But of course it isn't just A&E which is failing, it is the entire health service, both primary and secondary healthcare are in a terrible state. As I think JoJo mentioned somewhere, there is far too much money spent on top management and not enough on the real deal, health care. When my first daughter was born she was quite ill and we often had to call a doctor who would turn up at any time of day or night. Now we would have to take her to A&E which is entirely unnecessary but without primary health care in place what else can people do. I have no idea which government destroyed primary healthcare, and no doubt Mary can tell us, but I suspect it was probably several of different political persuasions.


----------



## Derek H (Dec 7, 2008)

I reckon I'll get myself into trouble with the Moderators, if I continue on this subject. So I'll leave it to Mary.
I remain of the opinion that, their is a party in the UK, who know the cost of everything. And the value of nothing.
Derek


----------



## Roy C (Sep 29, 2012)

I really don't understand why people attack the staff that are trying to make them better, a common occurrence in UK hospitals, these people ( for want of a better word) should be treated as severely in the courts as ones who get drunk and fight on planes.

It certainly looks like the Spanish HS is better although I do love our NHS.


----------



## Isobella (Oct 16, 2014)

I am not sure how people come to the conclusion one is better than the other:confused2: my experience of a cottage style hospital in Hampshire has been fantastic but I realise it is not good everywhere.

News stories about salud in Spain are about the same as the UK. 2 patients died in Toledo last year whilst waiting in corridors for beds and there are lots of photos on the web of patients on corridors. Over 72,000 patients were on the waiting list for operations in Madrid last year (an increase of 12%). Average time for a heart operation 4 months. Health Service workers say it is worse and accuse the Government of massaging the figures.

Sound familiar!
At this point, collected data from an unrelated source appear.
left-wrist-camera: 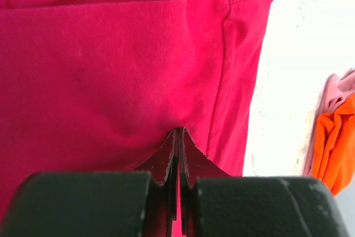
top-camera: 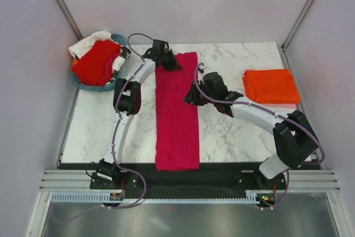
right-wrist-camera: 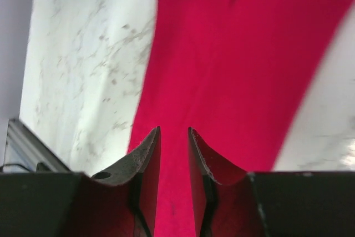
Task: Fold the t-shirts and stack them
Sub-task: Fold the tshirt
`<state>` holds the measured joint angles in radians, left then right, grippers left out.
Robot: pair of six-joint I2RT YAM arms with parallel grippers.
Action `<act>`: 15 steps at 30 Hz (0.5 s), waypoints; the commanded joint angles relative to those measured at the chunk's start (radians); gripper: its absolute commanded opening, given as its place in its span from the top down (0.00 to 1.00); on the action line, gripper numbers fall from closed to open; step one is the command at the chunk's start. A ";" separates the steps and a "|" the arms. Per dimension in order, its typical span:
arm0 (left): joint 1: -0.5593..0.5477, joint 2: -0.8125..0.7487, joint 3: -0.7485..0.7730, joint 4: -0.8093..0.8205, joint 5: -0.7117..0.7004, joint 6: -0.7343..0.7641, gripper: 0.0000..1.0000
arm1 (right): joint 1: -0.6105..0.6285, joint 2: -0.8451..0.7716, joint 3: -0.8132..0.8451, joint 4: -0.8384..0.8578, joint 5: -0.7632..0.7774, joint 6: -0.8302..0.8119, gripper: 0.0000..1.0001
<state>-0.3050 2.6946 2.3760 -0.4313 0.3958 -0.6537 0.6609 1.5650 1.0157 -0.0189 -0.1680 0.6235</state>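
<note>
Left wrist: left pincer (left-wrist-camera: 177, 135) pressed together, pinching magenta t-shirt (left-wrist-camera: 111, 70); right wrist: right pincer (right-wrist-camera: 173, 131) slightly spread, empty, over same shirt.

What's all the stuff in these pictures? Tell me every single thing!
table: one, white marble, under everything
basket: one, teal, far left corner
red clothes: a pile (can't count them), red, in the basket
white cloth: one showing, white, in the basket behind the red
magenta-pink t-shirt: one, magenta-pink, folded into a long strip, middle of the table
orange t-shirt: one, orange, folded, far right
pale pink cloth: one, pale pink, under the orange t-shirt
left gripper: one, black, shut on the magenta-pink t-shirt's far end
right gripper: one, black, open, over that t-shirt
</note>
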 commanded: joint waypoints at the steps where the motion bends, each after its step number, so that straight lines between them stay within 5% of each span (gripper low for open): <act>1: 0.014 0.036 0.031 0.095 0.031 -0.064 0.98 | -0.085 -0.007 -0.032 -0.009 0.002 0.005 0.66; 5: 0.030 0.034 0.034 0.156 0.052 -0.109 0.96 | -0.184 0.065 -0.003 0.000 -0.048 0.051 0.64; 7: 0.038 0.031 0.035 0.189 0.087 -0.132 0.94 | -0.205 0.101 0.035 0.011 -0.071 0.070 0.54; 10: 0.041 0.015 0.032 0.267 0.211 -0.138 0.84 | -0.253 0.180 0.105 0.011 -0.129 0.108 0.42; 13: 0.044 -0.073 -0.030 0.275 0.247 -0.092 0.63 | -0.285 0.269 0.191 0.028 -0.148 0.117 0.42; 15: 0.050 -0.136 -0.095 0.310 0.267 -0.058 0.57 | -0.313 0.337 0.257 0.028 -0.169 0.122 0.44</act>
<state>-0.2584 2.6930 2.3348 -0.2115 0.5682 -0.7475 0.3790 1.8473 1.1755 -0.0296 -0.2825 0.7193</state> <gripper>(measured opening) 0.404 0.572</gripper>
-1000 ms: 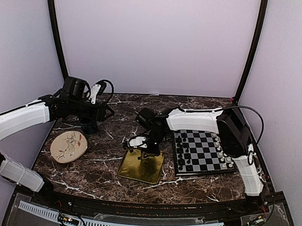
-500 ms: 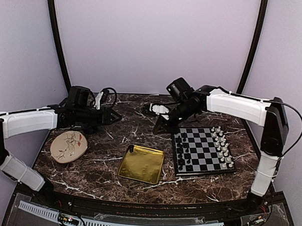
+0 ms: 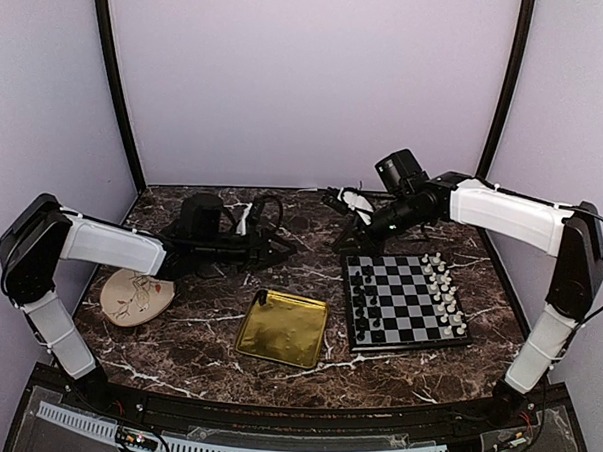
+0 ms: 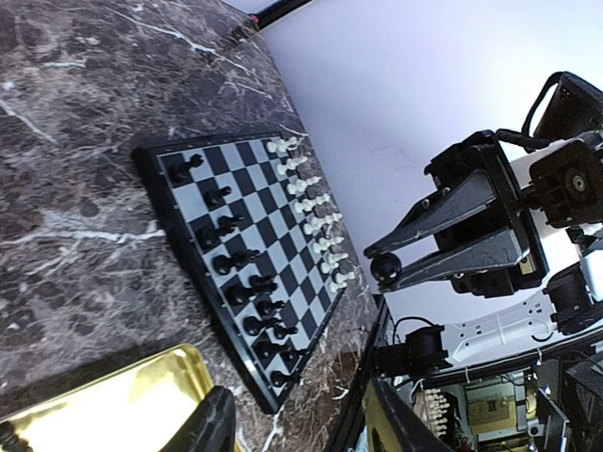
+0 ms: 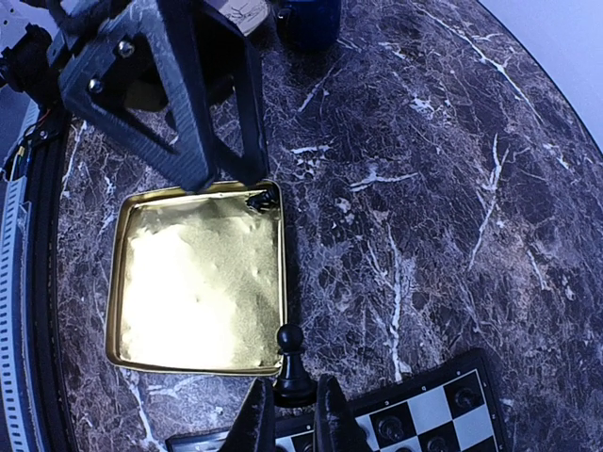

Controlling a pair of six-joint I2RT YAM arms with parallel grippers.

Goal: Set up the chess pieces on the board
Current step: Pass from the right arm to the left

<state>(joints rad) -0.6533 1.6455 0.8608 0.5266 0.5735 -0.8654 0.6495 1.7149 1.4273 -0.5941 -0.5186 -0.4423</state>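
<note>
The right claw (image 5: 292, 414) pinches a black pawn (image 5: 291, 363) at its tips, off the chessboard's (image 3: 409, 296) far-left corner, with the board just below it. The left claw (image 3: 280, 251) stands parted and empty over the gold tray's (image 3: 282, 330) far edge. Bare marble tabletop (image 3: 310, 271) separates the claws.

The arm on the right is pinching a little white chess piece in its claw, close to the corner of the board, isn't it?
Not quite: the piece is black, not white. The right wrist view shows the right gripper pinching a black pawn, close to the corner of the board.
</note>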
Perhaps all countries in Europe are the same


----------



## baldilocks (Mar 7, 2010)

Isobella said:


> I am not sure how people come to the conclusion one is better than the other:confused2: my experience of a cottage style hospital in Hampshire has been fantastic but I realise it is not good everywhere.
> 
> News stories about salud in Spain are about the same as the UK. 2 patients died in Toledo last year whilst waiting in corridors for beds and there are lots of photos on the web of patients on corridors. Over 72,000 patients were on the waiting list for operations in Madrid last year (an increase of 12%). Average time for a heart operation 4 months. Health Service workers say it is worse and accuse the Government of massaging the figures.
> 
> Sound familiar! Perhaps all countries in Europe are the same


I think that much depends on region and the AC that is running the health service. Here it is Andalucia and is in PSOE hands which might make a difference since they feel less obligated to follow the PP run Cortes and Rajoy's line.


----------



## Pesky Wesky (May 10, 2009)

Isobella said:


> I am not sure how people come to the conclusion one is better than the other:confused2: my experience of a cottage style hospital in Hampshire has been fantastic but I realise it is not good everywhere.
> 
> News stories about salud in Spain are about the same as the UK. 2 patients died in Toledo last year whilst waiting in corridors for beds and there are lots of photos on the web of patients on corridors. Over 72,000 patients were on the waiting list for operations in Madrid last year (an increase of 12%). Average time for a heart operation 4 months. Health Service workers say it is worse and accuse the Government of massaging the figures.
> 
> Sound familiar! Perhaps all countries in Europe are the same


It's not very "useful" to talk about Spain or the UK. 
Situations depend not only on the region patients are in, but also the conditions they suffer from, their age (some regions provide better geriatric/ pediatric care than others), the local government, the ambulance company that's contracted and probably in some regions in Spain at least, if it's the summer or the winter. People can only talk about their own experiences - mine are in Madrid. However, in the time I've been on the forum I've read a lot of very positive posts about the health service here in many different areas, few negative comments (Yes, that's right for those who gauge the forum to be a den of negativity!!) and many unfavourable comments about the NHS UK


----------



## Maureen47 (Mar 27, 2014)

Having spent my working life in the NHS in the UK both as a registered nurse and a manager I understand some of the frustrations people have. I have to say though I have worked in some fabulous hospitals around the country and in the main many people work in healthcare for the right reasons. There have been many many changes in the NHS in the 30 yrs I have been worked there. The biggest issue many of us have is trying to hit unrealistic targets set by folks in government who have never worked on the frontline. I don't think the 4 hr wait in A/E reflects the quality of care nor does trying to hit the target improve things.If Primary and Secondary Care work in harmony the results are incredible. A couple of examples.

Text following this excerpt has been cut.